Written by Ethan Russo.
Graphic by Peyton Cabaniss.
At this late day, The Great British Baking Show should need no introduction. It has conquered Britain, America, and indeed the world. And it’s no wonder, either; the show– known as the GBBO to its more devoted acolytes, due to its name in the UK, The Great British Bake Off– is impossibly charming. The premise is nothing short of picturesque: twelve everyday Britons with a penchant for baking are gathered on the lush green lawn of an English estate (in a special baking tent, of course) to compete for the title of best amateur baker in Britain. All of this is overseen by a pair of kooky comedian-hosts and a less kooky, but still lovable, pair of judges.
What distinguishes GBBO from other food competition programs is its unique kindness. There is no conniving, no backstabbing. The producers do not try to create a false sense of conflict or enmity. They simply let their charming bakers do their thing.
And what is their thing? Baking delicious cakes while being their normal, quirky selves. In their special baking tent, the contestants compete side by side, giving them room to do what normal people do: make friends, help each other when the need arises, engage in funny but occasionally baffling British banter. At the end of the day, the GBBO celebrates the bakers for what they are: normal people doing extraordinary baking.
Indeed, it is in the nature of this gentle celebration that the genius of the GBBO rests. Think, a moment, about an American cooking competition show–Masterchef, Top Chef, Iron Chef America, Chopped–and their crazy melodrama. In Iron Chef America, the iron chefs are put up on podiums, surrounded by swirling smoke and accompanied by overwrought music, as if they were some exalted Olympian gods. The strategy of these American competitions is all too clear: in order to make cooking seem important and worth watching, they must endow it with all the features of a grand struggle, not unlike what one might find in professional wrestling.
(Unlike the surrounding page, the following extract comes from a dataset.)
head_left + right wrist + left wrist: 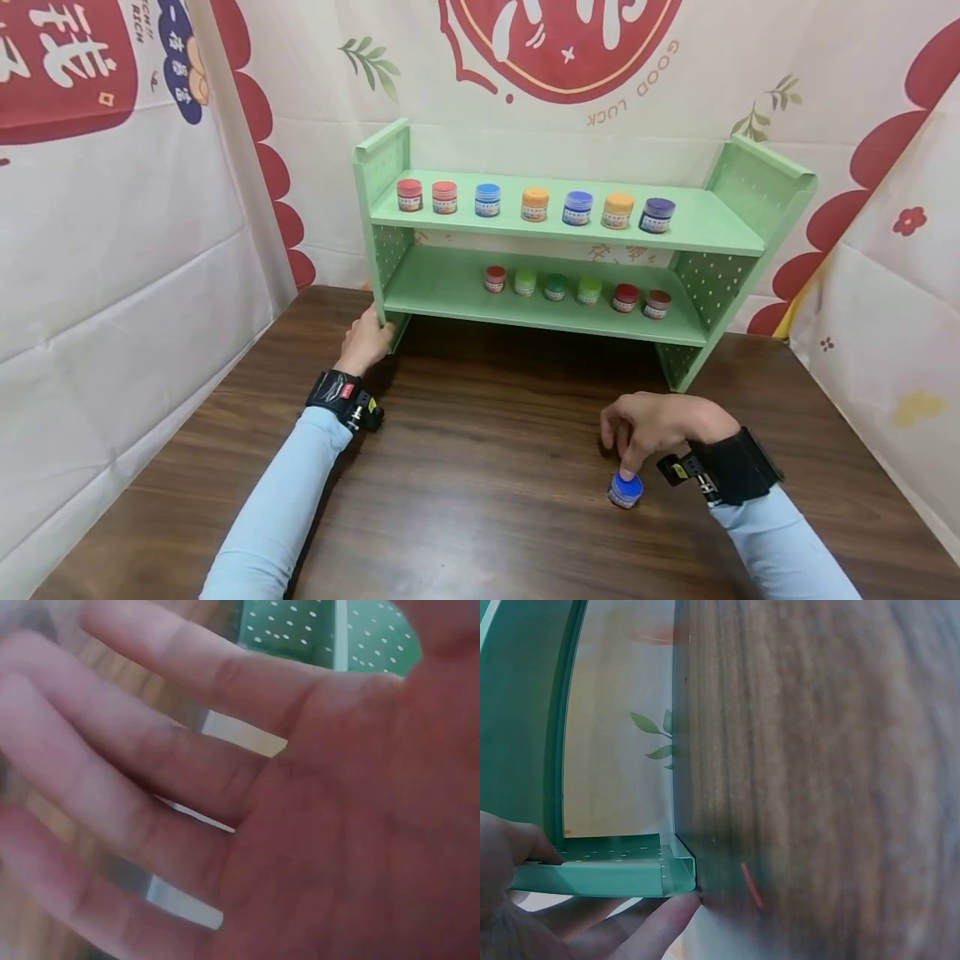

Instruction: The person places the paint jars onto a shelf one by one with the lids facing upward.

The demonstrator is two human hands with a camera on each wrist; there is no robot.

GBBO eschews all that. The contestants do not stand on swirling pillars, but rather stroll on foot into their tent. Playful pizzicato accompanies their baking rather than pounding drums. The effect of this simplicity is to show that baking, normally considered an everyday act, can be an extraordinary one, and can be so not because of some imposed drama, but because of what it is. We marvel at the culinary creations of the bakers because the creations themselves are worth our attention, not because of some dramatic edit. Without all that macho nonsense, the baking and the bakers are able to speak for themselves.
I use the term “macho” advisedly, because there is a gendered dimension to all this. Cooking and baking are domestic arts, and therefore are traditionally associated with women. When Chopped dresses up the art of cooking in a macho disguise, the show masculinizes the act. Cooking, the show seem to imply, can only have value, can only be watchable, when it is dressed up as a manly sports match. By letting the baking speak for itself, then, GBBO also liberates domestic achievement from male standards of success and worth. Baking is valuable, GBBO implies, not because it can be likened to sports or more violent contest, but in its own right.
We would all, perhaps, benefit from heeding GBBO’s example. In a world stratified by structures of power, much of the work we do is deemed worthless because it deviates from the standards of success which the structures establish. The GBBO, even in its limited way, shows us that we can reject these standards and should celebrate our ordinary excellence as we go about in our day-to-day life. That’s an example worth celebrating.